Economists usually employ some variant of regression analysis. They do two different kinds of tasks with regression: estimate values (also called prediction), and test hypotheses. The former is more common in the applied work done for business and government; the latter is more important in academia and will be the primary focus of this class.
Hypotheses are drawn from theory, or perhaps simply from common-sense views of how the world works. For example, suppose that most people believe that a country attains high test scores on international exams such as the PISA either by spending a lot on education, or by rationing secondary education to only the smartest students (only secondary education students take the test). We can use regression analysis to see whether those beliefs are consistent with reality.

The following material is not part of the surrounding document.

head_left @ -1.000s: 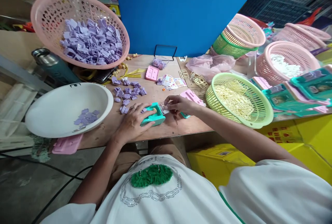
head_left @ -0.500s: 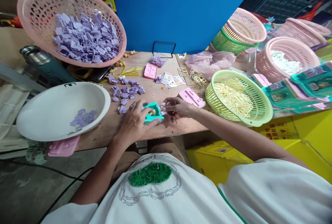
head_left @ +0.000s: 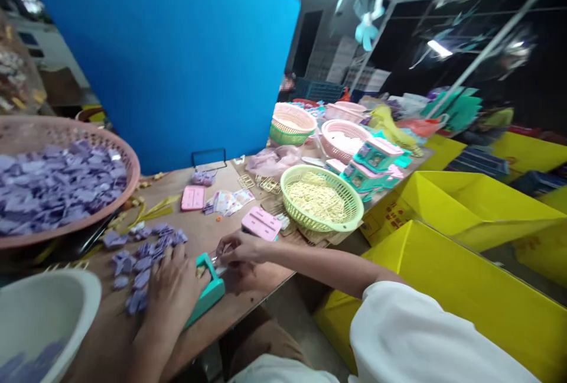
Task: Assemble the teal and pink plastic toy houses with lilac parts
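Note:
A teal plastic toy box [head_left: 211, 293] with a small tan figure inside rests near the table's front edge. My left hand [head_left: 175, 288] is closed around its left side, fingers reaching over the rim. At the box's right end, my right hand [head_left: 241, 249] pinches a small clear plastic piece [head_left: 216, 262]; its exact shape is partly hidden by the fingers. Loose purple plastic parts [head_left: 146, 259] lie just beyond my left hand. A pink slotted panel [head_left: 261, 223] sits past my right hand.
At the left stand a pink basket [head_left: 133, 161] of purple parts and a white bowl [head_left: 91, 297]. A green basket [head_left: 290, 203] holds pale yellow strips. Stacked teal toys [head_left: 358, 176] are at the right, with yellow boxes [head_left: 443, 288] below. A blue board [head_left: 177, 64] rises behind.
The view has swung to the right and up, bringing in more of the room and yellow boxes. Both hands keep hold of the teal box and clear piece.

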The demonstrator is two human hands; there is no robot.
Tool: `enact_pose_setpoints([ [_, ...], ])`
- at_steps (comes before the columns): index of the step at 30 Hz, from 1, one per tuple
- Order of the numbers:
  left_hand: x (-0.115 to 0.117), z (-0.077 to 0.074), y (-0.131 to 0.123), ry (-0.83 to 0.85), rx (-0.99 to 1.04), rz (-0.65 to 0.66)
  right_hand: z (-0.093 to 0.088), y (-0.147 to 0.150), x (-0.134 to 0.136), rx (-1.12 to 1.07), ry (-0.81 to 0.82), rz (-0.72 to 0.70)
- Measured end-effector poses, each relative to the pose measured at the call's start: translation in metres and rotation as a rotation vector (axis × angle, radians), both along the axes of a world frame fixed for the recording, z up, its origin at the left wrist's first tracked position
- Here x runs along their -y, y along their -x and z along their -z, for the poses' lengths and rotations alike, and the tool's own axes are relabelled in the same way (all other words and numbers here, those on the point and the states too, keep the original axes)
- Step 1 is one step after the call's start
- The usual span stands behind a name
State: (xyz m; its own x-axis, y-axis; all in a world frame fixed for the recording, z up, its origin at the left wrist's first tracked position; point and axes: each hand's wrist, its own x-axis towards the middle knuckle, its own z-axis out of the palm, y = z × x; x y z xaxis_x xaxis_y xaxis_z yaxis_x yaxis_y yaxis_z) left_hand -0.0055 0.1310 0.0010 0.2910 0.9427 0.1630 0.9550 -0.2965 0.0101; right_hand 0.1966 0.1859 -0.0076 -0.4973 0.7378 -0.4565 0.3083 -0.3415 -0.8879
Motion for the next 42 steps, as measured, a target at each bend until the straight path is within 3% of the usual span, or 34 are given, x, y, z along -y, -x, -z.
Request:
enact_pose_setpoints([
  [5, -0.01, 0.012, 0.015, 0.045, 0.062, 0.022, 0.007, 0.0, -0.004, -0.06, 0.015, -0.02],
  [8, -0.011, 0.01, 0.018, 0.111, 0.11, 0.028, 0.003, 0.0, -0.001, -0.061, -0.009, -0.031],
  [11, -0.008, 0.006, 0.016, 0.03, 0.11, -0.001, 0.001, 0.001, 0.001, -0.037, -0.034, -0.01],
  [15, 0.008, 0.009, 0.01, -0.166, 0.263, 0.034, 0.004, 0.003, 0.002, -0.04, -0.072, 0.019],
  [19, 0.033, 0.016, 0.007, -0.156, 0.439, 0.165, 0.009, 0.002, 0.005, -0.087, -0.032, 0.007],
  [24, 0.044, 0.021, 0.014, -0.082, 0.457, 0.181, 0.014, 0.002, 0.002, -0.177, 0.037, -0.033],
  [30, 0.041, 0.018, 0.018, -0.084, 0.382, 0.229, 0.0, 0.003, 0.007, -0.044, 0.017, -0.006],
  [37, 0.03, 0.043, 0.021, -0.239, 0.409, 0.257, 0.013, 0.003, 0.005, -0.229, 0.201, -0.067],
  [42, 0.029, 0.046, 0.021, -0.292, 0.421, 0.285, 0.02, 0.004, 0.009, -0.185, 0.04, 0.029],
])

Our hypothesis (really two hypotheses) is that the test score is a function of educational expenditures and the proportion of the population that enters secondary education: score=f(EducExp,PctSecondary). We express that hypothesis mathematically as a simple linear function:
scorei=α0+α1EducExpi+α2PctSecondaryi+εi ∀ i∈countries
In this equation, score, EducExp, and PctSecondary are variables, and the subscript i indicates that the variables take on the value found in a specific country i. The left hand side variable is called the dependent variable (or response variable); the variables on the right hand side are called the independent variables (or predictor variables or explanatory variables). The direction of causation is from the independent to the dependent variable: the independent variable is cause, the dependent is effect.

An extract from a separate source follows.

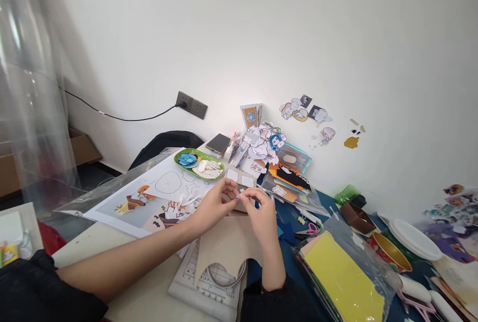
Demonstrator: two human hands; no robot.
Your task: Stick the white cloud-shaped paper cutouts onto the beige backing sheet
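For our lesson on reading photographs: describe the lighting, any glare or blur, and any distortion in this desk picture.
Head view: soft, even daylight with faint shadows; the white wall is bright but not blown out. A blurred, streaky clear plastic sheet veils the left edge. Wide-angle tilt slants the wall socket. Both hands, left hand and right hand, are fairly sharp; the small piece they pinch is too small to read.

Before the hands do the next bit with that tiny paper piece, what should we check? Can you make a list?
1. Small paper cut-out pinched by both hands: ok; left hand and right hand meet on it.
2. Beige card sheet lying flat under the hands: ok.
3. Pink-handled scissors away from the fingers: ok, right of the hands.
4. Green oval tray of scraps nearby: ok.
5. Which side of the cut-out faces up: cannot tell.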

The scalars α are coefficients (also called parameters), where α0 is the intercept and α1 and α2 are slope coefficients. For any country i, given the values of EducExpi and PctSecondaryi, the equation will return the score, but with error, since the world is infinitely complicated and nothing can really be reduced to an equation with two determinants. εi represents that error (we call εi the error term or the disturbance); it will always have a mean of zero and have both positive and negative values.
Note that α1 equals the first derivative of score with respect to EducExp (δscore/δEducExp=α1). Thus, for every one unit increase in educational expenditures, score will change by α1 points. With a linear model, the marginal effect - the effect on the dependent variable of a unit increase in the independent variable - is easily understood: it is simply the estimated coefficient.
If our hypothesis is correct, α1>0 (an increase in educational expenditures leads to an increase in scores) and α2<0 (an increase in the proportion of persons who enter secondary education leads to a decrease in scores).
Once we are clear on a hypothesis, we need to find data that can serve as variables in Equation [1] above. We have relevant variables in our excel files, as described in the table below.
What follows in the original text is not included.